大数据基础-hbase2.3.0安装教程
1、准备
这里搭建的hbase集群是以完全分布式的方式搭建,并将hbase数据存储在hadoop文件系统中。
hbase集群搭建需要准备以下内容:
2、安装
2.1 安装zookeeper
zookeeper安装参考往期文章:大数据基础-zookeeper的安装教程
2.2 安装hadoop
hadoop安装参考往期文章
2.3 安装hbase
我们将hadoop安装在/opt/hadoop 目录下。
(1)上传文件
将安装包hbase-2.3.7-bin.tar.gz,上传到/opt/software目录下。
[xikuang@hadoop102 ~]$ cd /opt/software/
(2)解压文件
进入/opt/software目录中,找到hbase-2.3.7-bin.tar.gz,并解压。
[xikuang@hadoop102 software]$ tar -zxvf hbase-2.3.7-bin.tar.gz -C /opt/module/
(3)重命名
将解压后的hbase-2.3.7文件夹重命名为hbase
[xikuang@hadoop102 module]$ mv hbase-2.3.7/ hbase
(4)建立补充目录 logs 和tmp
[xikuang@hadoop102 hbase]$ mkdir logs
[xikuang@hadoop102 hbase]$ mkdir tmp
3、配置
hbase的配置只需配置hbase-env.sh、hbase-site.xml、regionservers和环境变量。
hbase的配置文件主要存放在/opt/module/hbase/conf目录下
序号 文件名 说明
1 hbase-env.sh hbase的环境变量配置文件
2 hbase-site.xml hbase核心配置
3 regionservers 节点配置
4 /etc/profile 环境变量
3.1 配置hbase-env.sh
在hbase-env.sh的配置中,需要增加如下两行内容,一是jdk的变量位置,另一个是控制hbase是否启用hbase的自带zookeeper。
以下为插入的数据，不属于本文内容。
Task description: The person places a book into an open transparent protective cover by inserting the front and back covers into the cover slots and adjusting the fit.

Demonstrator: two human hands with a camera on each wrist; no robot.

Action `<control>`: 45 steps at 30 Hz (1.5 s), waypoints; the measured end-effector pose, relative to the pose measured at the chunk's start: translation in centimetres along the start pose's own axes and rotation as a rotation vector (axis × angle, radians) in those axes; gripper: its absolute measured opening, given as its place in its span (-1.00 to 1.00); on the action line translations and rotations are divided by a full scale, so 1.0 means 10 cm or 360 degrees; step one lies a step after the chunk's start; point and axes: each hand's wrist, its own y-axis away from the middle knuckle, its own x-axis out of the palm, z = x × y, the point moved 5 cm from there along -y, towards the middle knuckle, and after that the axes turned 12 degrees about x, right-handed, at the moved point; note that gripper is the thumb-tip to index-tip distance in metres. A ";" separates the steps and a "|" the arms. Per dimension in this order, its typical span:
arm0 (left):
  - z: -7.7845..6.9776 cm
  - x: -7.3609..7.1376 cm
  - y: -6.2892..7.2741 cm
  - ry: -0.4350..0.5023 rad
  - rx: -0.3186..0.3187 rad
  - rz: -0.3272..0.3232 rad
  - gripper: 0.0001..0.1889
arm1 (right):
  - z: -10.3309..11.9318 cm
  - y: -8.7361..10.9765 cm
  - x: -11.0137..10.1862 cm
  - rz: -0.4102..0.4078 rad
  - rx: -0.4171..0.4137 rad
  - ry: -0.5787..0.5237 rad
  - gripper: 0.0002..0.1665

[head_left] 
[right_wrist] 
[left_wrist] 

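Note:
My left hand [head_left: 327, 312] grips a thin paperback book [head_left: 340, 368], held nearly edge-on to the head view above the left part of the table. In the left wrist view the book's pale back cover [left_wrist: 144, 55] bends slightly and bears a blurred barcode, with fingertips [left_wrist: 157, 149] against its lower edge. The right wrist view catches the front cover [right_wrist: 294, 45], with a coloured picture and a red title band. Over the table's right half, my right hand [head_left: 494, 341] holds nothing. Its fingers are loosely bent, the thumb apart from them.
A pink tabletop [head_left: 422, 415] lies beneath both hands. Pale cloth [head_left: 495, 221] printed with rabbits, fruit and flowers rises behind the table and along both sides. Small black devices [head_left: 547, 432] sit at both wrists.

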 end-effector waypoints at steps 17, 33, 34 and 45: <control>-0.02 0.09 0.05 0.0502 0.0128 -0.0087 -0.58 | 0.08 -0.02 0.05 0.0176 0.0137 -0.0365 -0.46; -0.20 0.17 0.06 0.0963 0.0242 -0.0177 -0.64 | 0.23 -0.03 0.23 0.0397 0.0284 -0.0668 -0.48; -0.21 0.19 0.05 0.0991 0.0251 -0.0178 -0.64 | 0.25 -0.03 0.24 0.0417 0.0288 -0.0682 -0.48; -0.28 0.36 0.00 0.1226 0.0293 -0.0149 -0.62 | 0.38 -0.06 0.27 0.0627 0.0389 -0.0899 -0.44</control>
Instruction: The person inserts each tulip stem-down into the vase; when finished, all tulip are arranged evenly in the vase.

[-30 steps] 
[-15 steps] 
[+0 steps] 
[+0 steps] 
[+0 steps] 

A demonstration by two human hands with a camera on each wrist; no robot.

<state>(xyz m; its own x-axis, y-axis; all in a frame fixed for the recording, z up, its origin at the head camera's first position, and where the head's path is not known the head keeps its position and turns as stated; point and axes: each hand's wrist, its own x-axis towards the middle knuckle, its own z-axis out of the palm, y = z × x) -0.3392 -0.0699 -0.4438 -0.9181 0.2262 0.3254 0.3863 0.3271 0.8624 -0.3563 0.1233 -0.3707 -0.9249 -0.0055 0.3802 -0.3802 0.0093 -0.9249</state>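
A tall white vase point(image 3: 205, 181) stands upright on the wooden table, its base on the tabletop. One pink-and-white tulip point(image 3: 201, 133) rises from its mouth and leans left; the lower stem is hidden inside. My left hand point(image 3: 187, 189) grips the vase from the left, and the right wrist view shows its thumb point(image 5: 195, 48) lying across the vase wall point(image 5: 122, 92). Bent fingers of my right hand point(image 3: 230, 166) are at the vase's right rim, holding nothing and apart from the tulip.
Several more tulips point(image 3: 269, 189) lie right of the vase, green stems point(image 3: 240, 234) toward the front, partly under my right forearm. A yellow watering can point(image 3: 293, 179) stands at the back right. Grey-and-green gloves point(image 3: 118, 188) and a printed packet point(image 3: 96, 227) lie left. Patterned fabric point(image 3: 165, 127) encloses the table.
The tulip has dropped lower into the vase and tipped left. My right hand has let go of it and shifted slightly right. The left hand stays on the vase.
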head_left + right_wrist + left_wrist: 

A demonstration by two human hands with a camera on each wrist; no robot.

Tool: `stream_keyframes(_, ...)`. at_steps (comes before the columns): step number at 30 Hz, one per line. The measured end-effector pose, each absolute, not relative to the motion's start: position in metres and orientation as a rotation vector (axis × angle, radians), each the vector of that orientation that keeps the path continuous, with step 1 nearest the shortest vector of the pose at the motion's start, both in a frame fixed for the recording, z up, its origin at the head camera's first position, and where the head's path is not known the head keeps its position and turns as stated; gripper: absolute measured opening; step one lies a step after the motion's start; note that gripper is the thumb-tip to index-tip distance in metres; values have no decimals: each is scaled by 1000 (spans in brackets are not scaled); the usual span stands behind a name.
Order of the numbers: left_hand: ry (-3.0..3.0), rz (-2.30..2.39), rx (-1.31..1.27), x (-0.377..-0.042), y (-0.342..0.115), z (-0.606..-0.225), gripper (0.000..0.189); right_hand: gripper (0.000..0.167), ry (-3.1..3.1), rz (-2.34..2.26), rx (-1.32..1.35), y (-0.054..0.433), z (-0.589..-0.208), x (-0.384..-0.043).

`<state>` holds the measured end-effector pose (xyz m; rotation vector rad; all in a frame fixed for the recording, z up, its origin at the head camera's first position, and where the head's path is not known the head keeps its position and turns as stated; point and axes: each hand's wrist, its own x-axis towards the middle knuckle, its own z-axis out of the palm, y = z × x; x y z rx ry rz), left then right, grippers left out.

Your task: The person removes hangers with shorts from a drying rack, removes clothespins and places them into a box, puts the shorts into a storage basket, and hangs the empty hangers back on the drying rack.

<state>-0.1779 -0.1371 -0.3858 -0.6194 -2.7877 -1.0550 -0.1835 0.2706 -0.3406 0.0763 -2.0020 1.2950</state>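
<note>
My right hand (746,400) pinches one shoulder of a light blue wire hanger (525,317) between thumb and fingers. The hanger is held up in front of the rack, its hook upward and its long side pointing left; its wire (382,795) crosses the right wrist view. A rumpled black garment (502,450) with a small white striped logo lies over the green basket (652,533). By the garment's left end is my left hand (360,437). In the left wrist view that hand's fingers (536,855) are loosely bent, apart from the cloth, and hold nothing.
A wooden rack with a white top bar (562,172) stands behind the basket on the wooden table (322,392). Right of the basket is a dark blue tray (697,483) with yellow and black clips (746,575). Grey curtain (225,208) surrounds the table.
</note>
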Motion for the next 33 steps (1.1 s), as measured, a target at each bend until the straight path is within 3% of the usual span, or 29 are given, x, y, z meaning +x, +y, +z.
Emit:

[xikuang@hadoop102 opt]$ cd module/hbase/
[xikuang@hadoop102 hbase]$ vim conf/hbase-env.sh
添加下面内容
# 安装的java目录
export JAVA_HOME=/opt/module/jdk1.8.0_212
# hadoop安装目录
export HBASE_CLASSPATH=/opt/module/hadoop-3.1.3/etc/hadoop
export HBASE_LOG_DIR=/opt/module/hbase/logs
export HBASE_MANAGES_ZK=false
export HBASE_PID_DIR=/opt/module/hbase/pids
3.2 配置hbase-site.xml
在hbase-site.xml中增加如下内容:
是hbase的配置文件 /opt/module/hbase/conf
不要配错,不要配到其他目录的这个文件
<!-- 指定hbase是分布式的 -->
<property>
<name>hbase.cluster.distributed</name>
<value>true</value>
</property>
<property>
<name>hbase.unsafe.stream.capability.enforce</name>
<value>false</value>
</property>
<!-- 存储路径 -->
<property>
<name>hbase.tmp.dir</name>
<value>/opt/module/hbase/tmp</value>
</property>
<!-- 指定hbase在HDFS上存储的路径,注意 hbase.rootdir要跟hadoop中的配置一致(即和 /u01/hadoop-3.2.2/etc/hadoop/core-site.xml 中的fs.defaultFS 配置的IP和端口是一致的! -->
<property>
<name>hbase.rootdir</name>
<value>hdfs://hadoop102:8020/hbase</value>
</property>
<!-- 指定zk的地址,多个用“,”分割 -->
<property>
<name>hbase.zookeeper.quorum</name>
<value>hadoop102:2181,hadoop103:2181,hadoop104:2181</value>
</property>
<!-- 节点之间时间误差-->
<property>
<name>hbase.master.maxclockskew</name>
<value>60000</value>
</property>
<property>
<name>zookeeper.znode.parent</name>
<value>/hbase/master</value>
</property>
3.3 配置regionservers
通常应该将regionservers配置为datanode相同的server上以实现本地存储,提升性能
每行是一个主机名,每行只能写一个。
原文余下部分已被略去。